All nurses should have BSNs.
All nurses should belong to a union.
LPNs are RNs are the same.
Now that I have your attention. The entry level to practice, unions, and the RN scope of practice vs. the LPN scope of practice are debates and issues that have festered for decades.
If you want to start a fist-fight and hear a slew of profanities with a group of nurses, mention one of the above, then call me.
What's wrong with nursing? It starts with the multiple entry levels to practice and progresses from there to the lack of power in the employer-employee relationship, lack of professional cohesiveness, unsafe working conditions and environments, and the shift of nursing from a calling to way to make decent money in a short period of time.
There are alot of rights and positives to nursing however why are we not moving forward as a profession? Is it the medical model? Is it because nursing is female dominated occupation? Is it because nurses are not being socialized into the professional practice of nursing? It is because nursing has evolved and the goals of nursing in 2010 are not the goals of nursing from the 1960s.
Did you see and read the DaVinci Code. Some would argue that organized medicine did a DaVinci on nursing earlier on. See Nursing, Physician Control, and the Medical Monopoly by Thetis M. Group.

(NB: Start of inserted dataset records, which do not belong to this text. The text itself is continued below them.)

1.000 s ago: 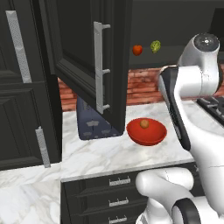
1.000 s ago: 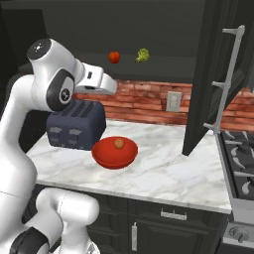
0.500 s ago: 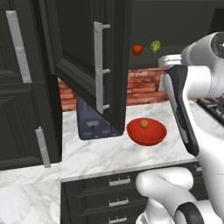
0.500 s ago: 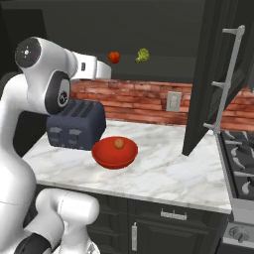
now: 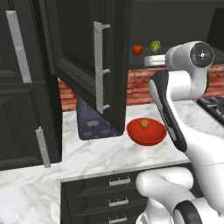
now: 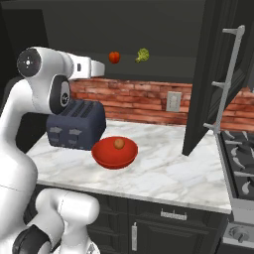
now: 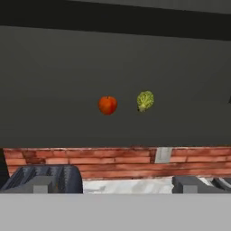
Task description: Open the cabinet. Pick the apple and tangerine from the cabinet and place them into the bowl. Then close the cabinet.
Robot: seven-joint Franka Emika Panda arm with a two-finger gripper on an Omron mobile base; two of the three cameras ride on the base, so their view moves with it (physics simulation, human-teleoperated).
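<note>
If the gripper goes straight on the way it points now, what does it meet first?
Probably the apple in the open cabinet, which lies nearly ahead of the gripper; the green item is beside it. Depth is unclear.

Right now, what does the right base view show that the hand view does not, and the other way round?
Right base view alone: the bowl holding the tangerine, the open cabinet door and the stove. Hand view alone: the open gripper seen from behind its fingertips. Both: the apple, the yellow-green item, the toaster and the brick wall.
</note>
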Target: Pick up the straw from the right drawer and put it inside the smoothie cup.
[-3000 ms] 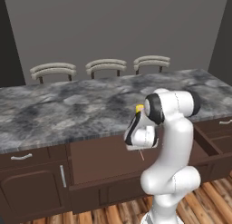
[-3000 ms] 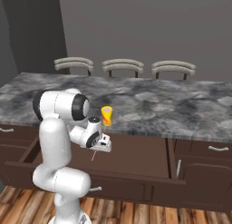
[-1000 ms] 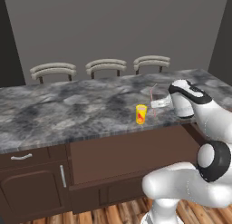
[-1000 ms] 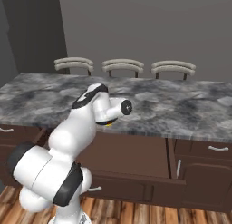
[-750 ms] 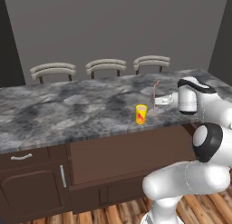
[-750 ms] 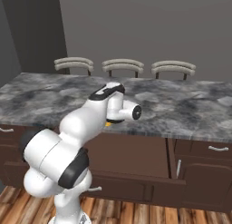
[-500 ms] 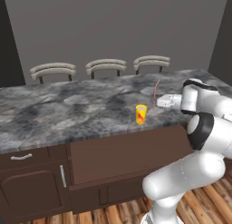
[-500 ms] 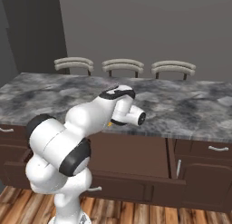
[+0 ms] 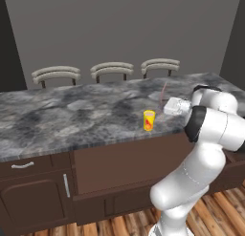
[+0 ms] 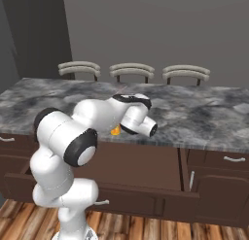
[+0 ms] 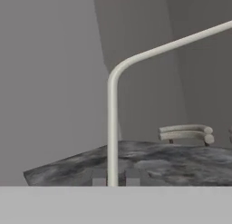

Note, I did not say profession of nursing, because nursing is not recognized as a true profession.
This is my opinion and you are welcome to flame me but until we move forward with a BSN as a entry level to practice or implement some type of grandfathering but set the BSN as the entry level going forward, we will always be second class citizens among healthcare providers.
Stop the academic fighting and whining about the terminal degrees in nursing and push forward with an entry level degree for the nursing. Why? You can be LaTonia Denise Wright, RN, BSN, MSN, JD, MPH, MBA, DNP, CCRN, CNP, etc. however you are nurse like LaTonia Denise Wright, RN, ASN. No, a nurse isn't a nurse isn't a nurse, but to the majority a nurse is a nurse is a nurse because of entry-level to practice.
This isn't "dissing" ASN or diploma grads, because I have a ASN, but at what point will we as a profession stop dancing around the entry level to practice issue and move forward?
Thanks for this post - as a potential nursing student I'm glad there are folks out there talking about the entry situation. I am still in decision mode although I feel like in order to get out of IT where I am now and get working in nursing sooner, there is no better and more pragmatic option than the Associate's. From there I can have a better position from which to go for my BSN and/or MSN. But I really like hearing what nurses today think about this!